Quinn set the green bottle on his thigh, and his dark gaze stared into hers. One brow lifted in surprise. “You’re not?”
She shook her head and turned her body toward him. “No. It’s this whole Internet dating thing. I just didn’t want to let the world know everything about me.” She pulled her knee on the couch and tucked her foot under her other leg. She picked at the seam of her khaki pants with her fingernail. “I wanted to keep some things back. Just in case.” She decided not to tell him that the only reason she’d agreed to meet him that first time had been for research. That would only bring up questions about the other men she’d met and killed off. She didn’t want to talk about those other men. Not tonight.
“In case what?”
“In case you were a loser or a stalker or just really insane.” She pushed her hair behind her ears, then placed her hands in her lap. She lowered her gaze to the middle of his chest. His blue hooded sweatshirt was so old that the logo on the front had faded to nothing. “That night at Starbucks, I thought for sure you’d realize that I didn’t have any medical training.” After a few long moments filled with silence, she lifted her gaze to his face. “I guess you didn’t notice that I don’t know the Heimlich.”
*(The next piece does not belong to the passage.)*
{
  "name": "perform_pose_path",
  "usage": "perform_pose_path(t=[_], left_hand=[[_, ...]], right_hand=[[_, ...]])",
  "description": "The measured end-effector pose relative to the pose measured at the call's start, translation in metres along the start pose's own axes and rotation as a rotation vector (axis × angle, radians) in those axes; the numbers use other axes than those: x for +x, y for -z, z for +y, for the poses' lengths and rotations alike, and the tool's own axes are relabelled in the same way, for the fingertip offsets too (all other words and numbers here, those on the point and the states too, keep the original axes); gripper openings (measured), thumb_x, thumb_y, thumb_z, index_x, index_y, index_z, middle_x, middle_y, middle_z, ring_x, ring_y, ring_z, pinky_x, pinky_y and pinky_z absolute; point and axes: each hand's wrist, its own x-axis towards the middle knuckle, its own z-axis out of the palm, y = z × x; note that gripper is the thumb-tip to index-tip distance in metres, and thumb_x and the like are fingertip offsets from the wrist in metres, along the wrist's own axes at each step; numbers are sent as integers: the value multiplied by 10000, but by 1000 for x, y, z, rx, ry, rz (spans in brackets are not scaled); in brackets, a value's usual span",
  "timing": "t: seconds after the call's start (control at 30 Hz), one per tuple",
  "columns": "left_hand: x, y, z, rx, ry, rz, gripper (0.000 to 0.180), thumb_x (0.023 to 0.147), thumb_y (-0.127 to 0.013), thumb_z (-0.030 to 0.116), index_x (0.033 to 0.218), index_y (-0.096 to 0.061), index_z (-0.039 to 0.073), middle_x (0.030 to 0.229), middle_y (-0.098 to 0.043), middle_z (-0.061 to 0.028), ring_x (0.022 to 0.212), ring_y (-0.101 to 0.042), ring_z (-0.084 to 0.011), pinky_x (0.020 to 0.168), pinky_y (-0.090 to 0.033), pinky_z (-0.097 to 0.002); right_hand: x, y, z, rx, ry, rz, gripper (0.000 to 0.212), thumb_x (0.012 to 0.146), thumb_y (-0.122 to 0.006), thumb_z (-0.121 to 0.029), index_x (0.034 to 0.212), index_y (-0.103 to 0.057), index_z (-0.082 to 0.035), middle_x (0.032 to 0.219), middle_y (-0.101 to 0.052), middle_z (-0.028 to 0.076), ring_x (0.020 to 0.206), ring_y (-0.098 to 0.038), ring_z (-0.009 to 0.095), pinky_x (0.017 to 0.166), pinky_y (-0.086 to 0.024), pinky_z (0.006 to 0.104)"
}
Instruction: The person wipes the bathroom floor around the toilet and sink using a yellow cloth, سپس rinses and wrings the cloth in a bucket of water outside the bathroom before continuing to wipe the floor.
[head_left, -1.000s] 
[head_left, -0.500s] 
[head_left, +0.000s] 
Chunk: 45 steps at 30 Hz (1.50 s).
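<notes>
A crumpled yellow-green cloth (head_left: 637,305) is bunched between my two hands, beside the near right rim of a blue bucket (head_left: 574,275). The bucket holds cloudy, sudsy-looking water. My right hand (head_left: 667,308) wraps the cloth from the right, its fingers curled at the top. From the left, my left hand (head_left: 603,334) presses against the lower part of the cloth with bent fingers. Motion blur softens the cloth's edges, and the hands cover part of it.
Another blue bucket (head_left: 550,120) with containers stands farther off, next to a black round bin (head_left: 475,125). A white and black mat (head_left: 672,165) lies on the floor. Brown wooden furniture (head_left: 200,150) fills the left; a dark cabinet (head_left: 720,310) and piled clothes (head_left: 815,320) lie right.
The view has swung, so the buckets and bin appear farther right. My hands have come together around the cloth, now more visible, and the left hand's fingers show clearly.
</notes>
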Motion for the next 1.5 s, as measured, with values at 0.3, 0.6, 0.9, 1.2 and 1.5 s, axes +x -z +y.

“I noticed.” One corner of his mouth slid up, and a little comma creased the corner. “I just figured you sucked at being a nurse.”
She let out a pent-up breath, and her nerves settled a bit. “But you asked me out again anyway?”
With his free hand, he picked up hers and brushed his thumb across the backs of her knuckles. “I figured since you’re so fine, you had to be really good at other things.”
Little tingles spread up her wrist to the inside of her elbow. “What things?”
“Girl things.”
“Girl things?” She tried for outrage and blew it by laughing. She tried to pull her hand back, but he brought it up to his mouth. “What girl things?”